Por Hiram Reis e Silva (*), Bagé, 20.04.2021 – um Canoeiro eternamente em busca da Terceira Margem. 

Bibliografia  

BETTENDORF, Padre João Filipe. Crônica dos Padres da Companhia de Jesus no Estado do Maranhão – Brasil – Brasília, DF – Edições do Senado Federal, 2010.

LEITE, Serafim.
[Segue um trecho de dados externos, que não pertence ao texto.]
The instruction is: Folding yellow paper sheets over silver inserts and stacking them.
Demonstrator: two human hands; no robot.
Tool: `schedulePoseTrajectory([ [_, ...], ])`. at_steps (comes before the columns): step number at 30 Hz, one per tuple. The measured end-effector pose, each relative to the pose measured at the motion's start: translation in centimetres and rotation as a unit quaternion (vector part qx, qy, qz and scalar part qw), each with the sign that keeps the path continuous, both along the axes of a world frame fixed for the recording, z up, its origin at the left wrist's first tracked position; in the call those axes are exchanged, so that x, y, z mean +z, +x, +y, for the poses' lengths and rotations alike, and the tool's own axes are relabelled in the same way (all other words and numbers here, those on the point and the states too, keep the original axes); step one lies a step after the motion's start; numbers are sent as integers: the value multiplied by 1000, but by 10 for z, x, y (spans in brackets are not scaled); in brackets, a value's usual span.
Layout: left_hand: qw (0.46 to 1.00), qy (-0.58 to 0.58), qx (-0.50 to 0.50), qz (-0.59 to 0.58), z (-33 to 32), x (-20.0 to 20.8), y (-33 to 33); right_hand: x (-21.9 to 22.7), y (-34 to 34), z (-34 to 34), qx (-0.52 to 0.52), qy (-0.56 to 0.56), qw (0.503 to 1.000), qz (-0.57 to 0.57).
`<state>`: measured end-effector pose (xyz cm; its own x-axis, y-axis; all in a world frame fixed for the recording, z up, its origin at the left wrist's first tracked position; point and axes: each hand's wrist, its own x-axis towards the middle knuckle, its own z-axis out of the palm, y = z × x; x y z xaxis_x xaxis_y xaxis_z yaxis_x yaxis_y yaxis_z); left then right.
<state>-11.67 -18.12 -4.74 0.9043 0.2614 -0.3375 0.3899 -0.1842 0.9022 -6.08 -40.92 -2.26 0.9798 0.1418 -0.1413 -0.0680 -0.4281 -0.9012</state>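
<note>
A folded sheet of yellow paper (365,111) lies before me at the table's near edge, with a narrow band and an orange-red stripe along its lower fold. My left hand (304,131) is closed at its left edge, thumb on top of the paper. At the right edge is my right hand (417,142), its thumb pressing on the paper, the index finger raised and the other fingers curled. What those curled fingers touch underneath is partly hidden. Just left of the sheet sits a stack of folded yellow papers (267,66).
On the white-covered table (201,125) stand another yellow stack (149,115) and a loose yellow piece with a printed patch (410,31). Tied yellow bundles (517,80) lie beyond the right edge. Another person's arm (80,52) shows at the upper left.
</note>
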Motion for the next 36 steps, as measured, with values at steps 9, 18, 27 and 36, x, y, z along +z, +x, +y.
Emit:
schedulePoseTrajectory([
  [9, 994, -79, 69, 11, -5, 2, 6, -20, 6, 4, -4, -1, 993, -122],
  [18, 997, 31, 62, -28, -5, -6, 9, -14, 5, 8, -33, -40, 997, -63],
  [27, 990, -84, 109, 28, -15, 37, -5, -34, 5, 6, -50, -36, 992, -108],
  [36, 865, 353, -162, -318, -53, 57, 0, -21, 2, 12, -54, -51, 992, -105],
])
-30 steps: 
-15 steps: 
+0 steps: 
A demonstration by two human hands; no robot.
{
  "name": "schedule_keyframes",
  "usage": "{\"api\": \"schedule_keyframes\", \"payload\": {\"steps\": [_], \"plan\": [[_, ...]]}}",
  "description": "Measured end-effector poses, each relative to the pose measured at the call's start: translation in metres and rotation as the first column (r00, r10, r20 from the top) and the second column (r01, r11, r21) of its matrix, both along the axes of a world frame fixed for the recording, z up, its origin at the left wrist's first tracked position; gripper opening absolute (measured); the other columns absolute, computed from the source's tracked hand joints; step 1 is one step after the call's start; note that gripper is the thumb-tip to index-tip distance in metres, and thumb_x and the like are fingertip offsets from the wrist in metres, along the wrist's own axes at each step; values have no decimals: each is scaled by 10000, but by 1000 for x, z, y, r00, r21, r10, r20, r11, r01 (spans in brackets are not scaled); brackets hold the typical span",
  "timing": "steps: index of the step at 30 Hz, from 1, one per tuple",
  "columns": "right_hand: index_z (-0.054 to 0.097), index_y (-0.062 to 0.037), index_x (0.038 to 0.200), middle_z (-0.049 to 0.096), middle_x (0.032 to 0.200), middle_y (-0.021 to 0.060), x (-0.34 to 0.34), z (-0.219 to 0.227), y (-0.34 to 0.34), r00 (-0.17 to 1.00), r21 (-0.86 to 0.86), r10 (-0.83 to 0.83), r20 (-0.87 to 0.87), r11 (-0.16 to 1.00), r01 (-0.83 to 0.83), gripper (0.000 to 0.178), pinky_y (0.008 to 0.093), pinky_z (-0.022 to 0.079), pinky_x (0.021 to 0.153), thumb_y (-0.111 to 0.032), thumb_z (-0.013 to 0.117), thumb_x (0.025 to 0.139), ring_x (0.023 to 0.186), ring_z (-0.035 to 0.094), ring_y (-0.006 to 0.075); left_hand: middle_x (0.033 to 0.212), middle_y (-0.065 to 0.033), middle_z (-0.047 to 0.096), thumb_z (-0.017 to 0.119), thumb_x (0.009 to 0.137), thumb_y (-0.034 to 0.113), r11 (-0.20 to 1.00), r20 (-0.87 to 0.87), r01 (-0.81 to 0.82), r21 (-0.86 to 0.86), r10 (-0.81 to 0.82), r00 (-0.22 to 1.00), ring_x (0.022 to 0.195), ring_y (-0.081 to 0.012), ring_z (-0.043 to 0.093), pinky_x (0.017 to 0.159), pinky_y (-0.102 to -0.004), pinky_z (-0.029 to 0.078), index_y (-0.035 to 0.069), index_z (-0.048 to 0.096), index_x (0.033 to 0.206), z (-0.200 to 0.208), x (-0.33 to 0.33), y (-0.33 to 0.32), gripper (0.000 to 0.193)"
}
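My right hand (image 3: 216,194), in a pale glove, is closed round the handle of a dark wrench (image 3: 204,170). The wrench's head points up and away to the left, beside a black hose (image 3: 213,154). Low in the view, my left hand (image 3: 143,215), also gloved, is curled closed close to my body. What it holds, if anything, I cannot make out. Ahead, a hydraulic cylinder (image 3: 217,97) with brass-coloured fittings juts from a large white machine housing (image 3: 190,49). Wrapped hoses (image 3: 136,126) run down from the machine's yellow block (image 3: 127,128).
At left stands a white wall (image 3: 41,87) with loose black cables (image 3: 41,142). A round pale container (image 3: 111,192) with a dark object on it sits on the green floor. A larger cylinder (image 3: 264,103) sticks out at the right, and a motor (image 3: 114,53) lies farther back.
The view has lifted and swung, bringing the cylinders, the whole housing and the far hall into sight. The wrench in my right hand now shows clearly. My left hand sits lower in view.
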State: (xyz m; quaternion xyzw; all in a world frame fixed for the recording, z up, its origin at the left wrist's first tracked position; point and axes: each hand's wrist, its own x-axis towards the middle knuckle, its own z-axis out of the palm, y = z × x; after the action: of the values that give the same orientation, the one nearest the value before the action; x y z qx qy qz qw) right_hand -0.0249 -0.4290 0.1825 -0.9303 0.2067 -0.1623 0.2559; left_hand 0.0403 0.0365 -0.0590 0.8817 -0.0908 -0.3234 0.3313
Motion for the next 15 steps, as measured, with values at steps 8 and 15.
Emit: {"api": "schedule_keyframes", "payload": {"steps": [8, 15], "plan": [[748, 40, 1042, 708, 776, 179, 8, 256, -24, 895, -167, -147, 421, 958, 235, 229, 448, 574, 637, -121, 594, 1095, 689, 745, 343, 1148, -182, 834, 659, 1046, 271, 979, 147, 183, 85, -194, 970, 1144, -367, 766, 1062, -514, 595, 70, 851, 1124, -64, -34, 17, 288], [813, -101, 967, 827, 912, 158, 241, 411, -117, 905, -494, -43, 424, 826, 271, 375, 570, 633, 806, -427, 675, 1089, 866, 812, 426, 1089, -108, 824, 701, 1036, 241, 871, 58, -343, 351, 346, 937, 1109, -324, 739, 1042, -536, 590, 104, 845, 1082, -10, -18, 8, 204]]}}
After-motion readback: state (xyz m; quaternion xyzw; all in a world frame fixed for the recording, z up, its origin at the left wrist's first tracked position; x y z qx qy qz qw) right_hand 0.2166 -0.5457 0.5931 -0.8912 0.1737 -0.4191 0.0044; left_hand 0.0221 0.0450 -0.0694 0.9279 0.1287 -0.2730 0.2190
História da Companhia de Jesus – Brasil – Rio de Janeiro, RJ – Civilização Brasileira, 1945.  

(*) Hiram Reis e Silva é Canoeiro, Coronel de Engenharia, Analista de Sistemas, Professor, Palestrante, Historiador, Escritor e Colunista;  

  • Campeão do II Circuito de Canoagem do Mato Grosso do Sul (1989)
  • Ex-Professor do Colégio Militar de Porto Alegre (CMPA) (2000 a 2012);
  • Ex-Pesquisador do Departamento de Educação e Cultura do Exército (DECEx);
  • Ex-Presidente do Instituto dos Docentes do Magistério Militar – RS (IDMM – RS);
  • Ex-Membro do 4° Grupamento de Engenharia do Comando Militar do Sul (CMS)
  • Presidente da Sociedade de Amigos da Amazônia Brasileira (SAMBRAS);
  • Membro da Academia de História Militar Terrestre do Brasil – RS (AHIMTB – RS);
  • Membro do Instituto de História e Tradições do Rio Grande do Sul (IHTRGS – RS);
  • Membro da Academia de Letras do Estado de Rondônia (ACLER – RO)
  • Membro da Academia Vilhenense de Letras (AVL – RO);
  • Comendador da Academia Maçônica de Letras do Rio Grande do Sul (AMLERS)
  • Colaborador Emérito da Associação dos Diplomados da Escola Superior de Guerra (ADESG).
  • Colaborador Emérito da Liga de Defesa Nacional (LDN).
  • E-mail: [email protected].

[1]    Paneiros: cestos.

[2]    Conduto: alimento.

[3]    Cubículos: quartos pequenos.

[4]    Ilharga: ao lado.

[5]    Potabas: oferenda que se fazia ao cacique e ao pajé.

[6]   Moaçara: quer dizer Fidalga Grande, porque costumam os Índios, além dos seus Principais, escolher uma mulher de maior nobreza, a qual consultam em tudo como um oráculo, seguindo-a em o seu parecer. (BETTENDORF)

[7]   Avoengos: antepassados, ascendentes.